Monsters have played a large part of my life. When I was a li’l kid, I spent a lot of time watching the classic Universal monsters stalk and smash their way across the screen in television repeats of the legendary movies. As I grew older, and started to understand the other-ness of the stories, I became obsessed with Victor Frankenstein’s stitched-together creation and the shambling horrors of George A. Romero’s ghouls. They were primeval, instinctual nightmares dredged up from the subconscious and given life.

The foodstuffs were moving slowly, makings sounds at one another. They carried their gatherings like he did, but garbed themselves in strange materials to hide their true shape. The Creature knew they were breakable, and when broken they gave up their juices as any other foodstuff would.

Monsters speak to us in ways which romantic heroes or adventurous spacefarers cannot or will not. The essence of a true monster is simple and complex, and it is hard to explain just how important the EC Comics reprints forged an unbreakable connection in my mind between shadows and fears.
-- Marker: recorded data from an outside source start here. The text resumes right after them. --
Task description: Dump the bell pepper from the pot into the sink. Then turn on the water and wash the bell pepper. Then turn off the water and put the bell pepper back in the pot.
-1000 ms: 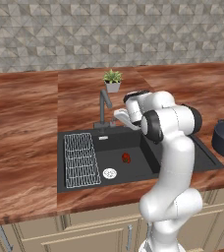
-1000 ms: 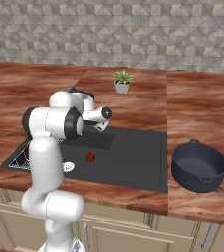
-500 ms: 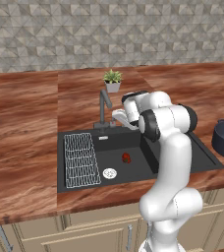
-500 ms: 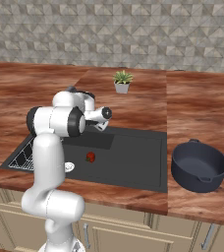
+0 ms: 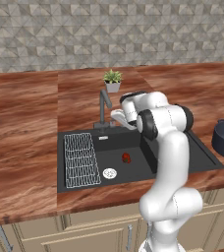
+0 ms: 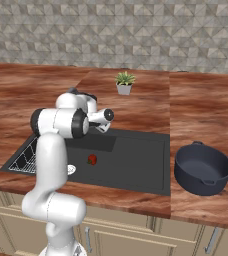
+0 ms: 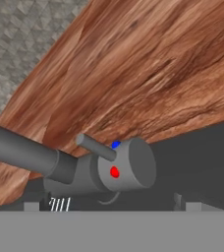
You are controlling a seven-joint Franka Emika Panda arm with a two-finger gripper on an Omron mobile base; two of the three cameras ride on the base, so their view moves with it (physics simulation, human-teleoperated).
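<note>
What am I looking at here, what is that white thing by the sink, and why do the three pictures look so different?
It is a simulated kitchen. The white thing is a robot arm. Two pictures come from cameras behind it, left and right. The third comes from a camera on its hand, close to the grey faucet. Its gripper is open and holds nothing. A small red bell pepper lies in the black sink, beside a wire rack. The dark blue pot sits on the wooden counter, right of the sink. A potted plant stands behind.

Arm bent forward, hand (image 7: 106, 204) level, fingers spread wide, holding nothing.
</note>
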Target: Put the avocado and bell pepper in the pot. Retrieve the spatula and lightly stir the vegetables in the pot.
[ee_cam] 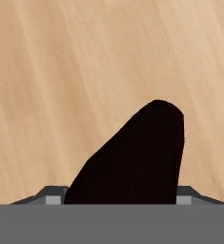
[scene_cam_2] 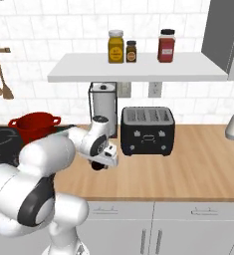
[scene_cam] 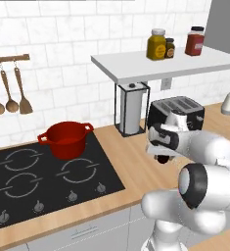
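My end effector (scene_cam_2: 98, 166) hung low over the wooden surface (scene_cam_2: 188, 164), closed on a dark avocado (ee_cam: 137, 157). The toaster (scene_cam_2: 147, 130) and paper-towel holder (scene_cam_2: 103, 107) stood just behind; the pot (scene_cam: 66, 138) sat on the stove (scene_cam: 48, 181), well apart.

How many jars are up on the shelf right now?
3, all on the white shelf: a yellow jar at the left, a small dark jar beside it, and a red jar further right. None seems hidden.

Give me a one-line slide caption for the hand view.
Gripper low over the wooden counter, jaws either side of a dark avocado.
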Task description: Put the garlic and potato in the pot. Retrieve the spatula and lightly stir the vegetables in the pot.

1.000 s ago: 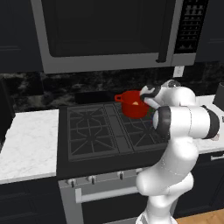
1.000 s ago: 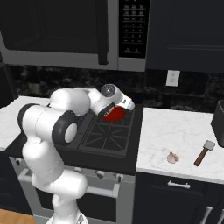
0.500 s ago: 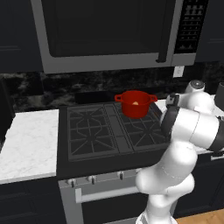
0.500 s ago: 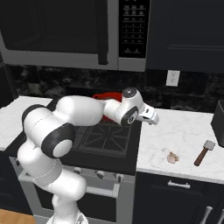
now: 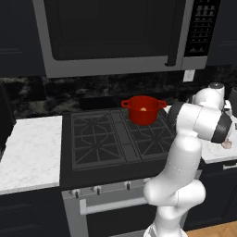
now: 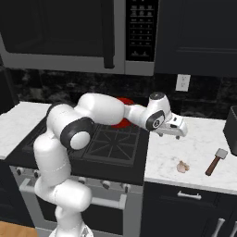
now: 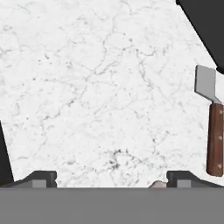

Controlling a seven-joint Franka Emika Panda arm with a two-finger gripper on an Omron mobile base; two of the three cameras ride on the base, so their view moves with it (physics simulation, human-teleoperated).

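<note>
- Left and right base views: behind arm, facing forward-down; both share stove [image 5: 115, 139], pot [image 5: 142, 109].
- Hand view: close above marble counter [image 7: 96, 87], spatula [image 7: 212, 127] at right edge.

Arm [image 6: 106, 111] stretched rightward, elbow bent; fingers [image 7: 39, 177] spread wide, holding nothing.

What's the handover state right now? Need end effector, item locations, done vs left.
End effector: open, empty, over the white counter right of the stove.
Pot: on the stove's back burner, a pale piece inside, probably the potato.
Garlic: on the counter, near its front edge, not yet picked.
Spatula: on the counter, right of the garlic, untouched.
Done: one vegetable seems potted.
Left: garlic into the pot, fetch the spatula, stir lightly.
</note>
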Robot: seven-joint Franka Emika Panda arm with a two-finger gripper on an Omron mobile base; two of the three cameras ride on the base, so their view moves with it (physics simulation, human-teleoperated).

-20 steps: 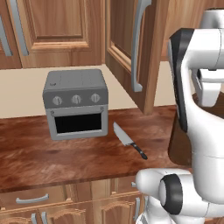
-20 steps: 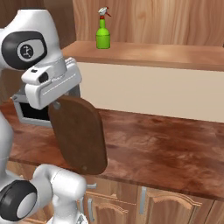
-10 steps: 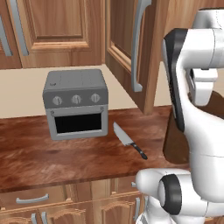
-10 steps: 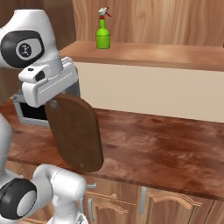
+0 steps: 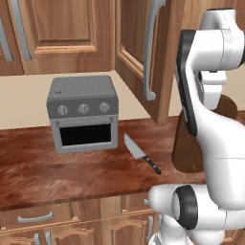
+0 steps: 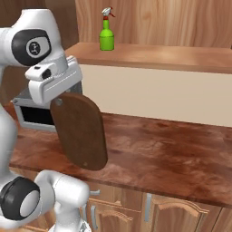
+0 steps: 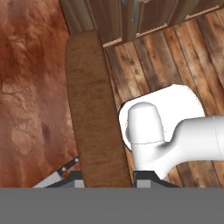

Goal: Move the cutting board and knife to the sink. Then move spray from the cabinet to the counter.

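A wood-panelled kitchen with a dark worktop (image 6: 172, 149). The gripper (image 6: 56, 100) clenches the board (image 6: 81, 133) by its top end, so it hangs on edge, clear of the worktop for carrying. The knife (image 5: 141, 154) lies at 4 o'clock from the oven (image 5: 84, 114); the spray (image 6: 106, 34) stands on the cabinet shelf (image 6: 154, 53) at 12.

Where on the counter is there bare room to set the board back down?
The widest free stretch of counter lies right of the hanging cutting board, toward the beige wall. It is crowded between the toaster oven and the knife.
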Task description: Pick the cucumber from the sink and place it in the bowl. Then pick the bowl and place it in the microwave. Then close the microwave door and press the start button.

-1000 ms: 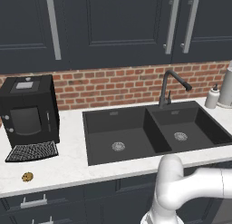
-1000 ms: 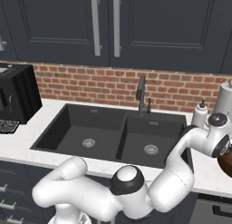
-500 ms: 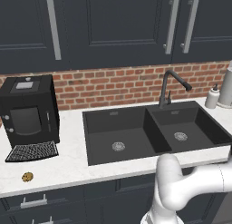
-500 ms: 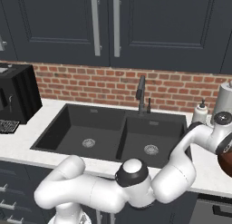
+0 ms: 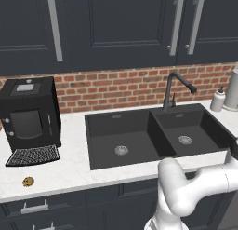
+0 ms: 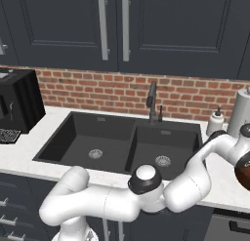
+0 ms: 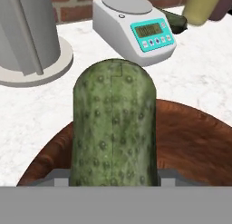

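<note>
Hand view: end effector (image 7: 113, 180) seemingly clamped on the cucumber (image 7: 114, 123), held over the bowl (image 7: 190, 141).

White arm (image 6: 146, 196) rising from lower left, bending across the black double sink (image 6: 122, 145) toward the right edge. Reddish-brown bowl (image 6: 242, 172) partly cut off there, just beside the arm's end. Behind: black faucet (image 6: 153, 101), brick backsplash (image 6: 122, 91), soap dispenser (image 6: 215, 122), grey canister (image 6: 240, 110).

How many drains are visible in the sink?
2. One drain lies in the left basin of the sink; the other drain lies in the right basin, below the faucet. Both basins hold nothing else.
</note>
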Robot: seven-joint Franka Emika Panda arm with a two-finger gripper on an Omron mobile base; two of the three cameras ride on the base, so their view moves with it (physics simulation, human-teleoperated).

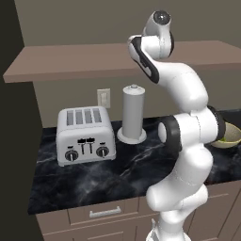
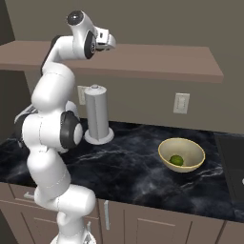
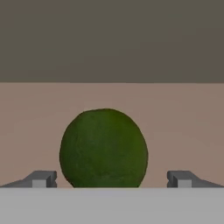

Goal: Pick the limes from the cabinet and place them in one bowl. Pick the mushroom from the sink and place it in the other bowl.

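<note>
At the shelf, upper middle of the right base view: the gripper (image 2: 110,42) sits at the end of the raised white arm, level with the long reddish-brown shelf (image 2: 157,62), pointing toward the right of the frame.
Gripper state: open wide; in the hand view the two dark fingertips (image 3: 41,178) stand far apart at the lower left and lower right, with nothing between the pads, and the gripper (image 3: 112,179) closes on nothing.
Lime on the shelf: a dark green round lime (image 3: 103,148) fills the lower centre of the hand view, resting on the flat brown shelf surface (image 3: 183,127), between the two fingertips but touching neither.
Lime in the bowl: a second lime (image 2: 177,160) lies inside the pale yellow bowl (image 2: 167,147) at the centre right of the right base view, on the black marbled counter (image 2: 128,171).
Bowl, left base view: its rim (image 1: 230,142) peeks out at the right edge, partly behind the arm, with some green showing inside.
Toaster: a silver four-slot toaster (image 1: 85,135) stands at the centre left of the left base view, on the counter (image 1: 122,174).
Paper towel holder: a grey upright cylinder (image 1: 133,115) on a round base, just right of the toaster; in the right base view (image 2: 97,119) it stands left of centre, well apart from the bowl.
Wall outlets: one (image 1: 103,98) behind the toaster, another (image 2: 181,103) above the bowl.
Drawers: brown fronts with a silver handle (image 1: 105,212) along the bottom.
</note>
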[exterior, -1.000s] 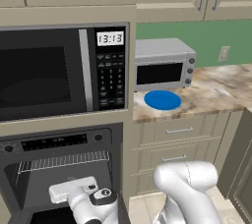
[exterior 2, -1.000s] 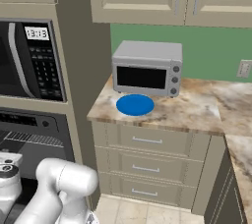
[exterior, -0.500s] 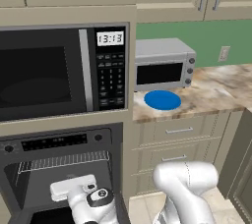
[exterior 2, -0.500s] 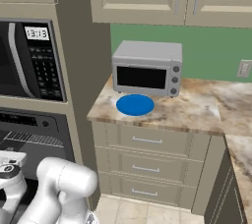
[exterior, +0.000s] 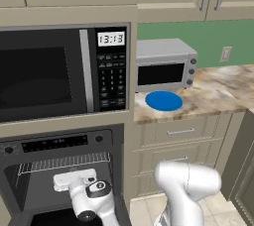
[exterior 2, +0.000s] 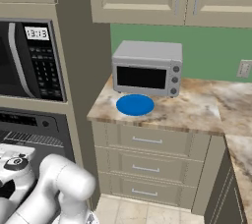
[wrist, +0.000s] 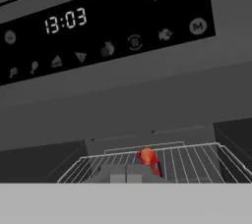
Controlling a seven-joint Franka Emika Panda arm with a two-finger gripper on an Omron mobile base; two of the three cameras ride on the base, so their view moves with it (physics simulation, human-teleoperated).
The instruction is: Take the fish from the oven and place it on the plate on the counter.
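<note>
The small red-orange fish [wrist: 146, 156] lies on the wire rack [wrist: 197, 161] inside the open black oven [exterior: 59, 143], under its lit control strip [wrist: 108, 26]. My gripper [wrist: 126, 176] hovers at the rack's front edge, short of the fish and slightly to its left in the hand view. Its dim fingertips stand close together, shut, with nothing between them. From the left base view the gripper [exterior: 73, 179] reaches into the oven opening just below the rack. The bright blue plate [exterior: 163, 101] [exterior 2: 135, 104] lies bare on the marbled counter [exterior: 218, 93] in front of the toaster oven.
A black microwave [exterior: 49, 76] sits built in above the oven. The silver toaster oven [exterior: 163, 66] stands behind the plate. Cream drawers [exterior 2: 147, 142] run under the counter, cabinets above. The oven cavity walls close in around the hand.
The hand has risen slightly inside the oven opening, closer to the rack. The plate and the other things have not moved.
</note>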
My mother tells a story every so often about one night I stayed up to watch a Quatermass serial. I forget which one I saw, but the most likely culprit seems to be Quatermass And The Pit. I had gone to bed after watching the black and white images long enough for them to have made an impression, but woke in the middle of the night. A scream brought her running to my room.

The outline of my dressing gown hanging on the door had stirred images of a thing standing before the foot of my bed.

I bring this up in the hope of explaining how a physical reaction to the written (or filmed) word is still possible in an age when the better part of our world is mapped and charted. The nuances of the universe are being slowly unraveled, while scientists struggle to comprehend the ways in which new energy sources can be found… Is there room for the unknowable or the unseen? Have we destroyed the sense of fear which led our ancestors to write ‘here be dragons’ on maps?

I don’t think we’re even close to claiming superiority over the night. We’re still bound to the fears of the dark. Horror may have changed its’ clothes over the decades, but it’s still the same chap. The Bogeyman may not be an undead Count, or a tragic Cenobite, or a screaming Banshee, or the flesh-eating Wendigo, but he is still waiting to catch you unawares when the moon is high in the sky and there is no-one around to hear your screams. The Monster, as a character in and of itself, will remain in the world of writing as long as there are writers.

Carefully, steadily, the Creature made his way to the foot of the hill. His terrible aspect hidden in the outstretched fingers of the ancient trees.

There is no way I can let the tradition of classic monsters go. They are much a part of me as any other cultural influence.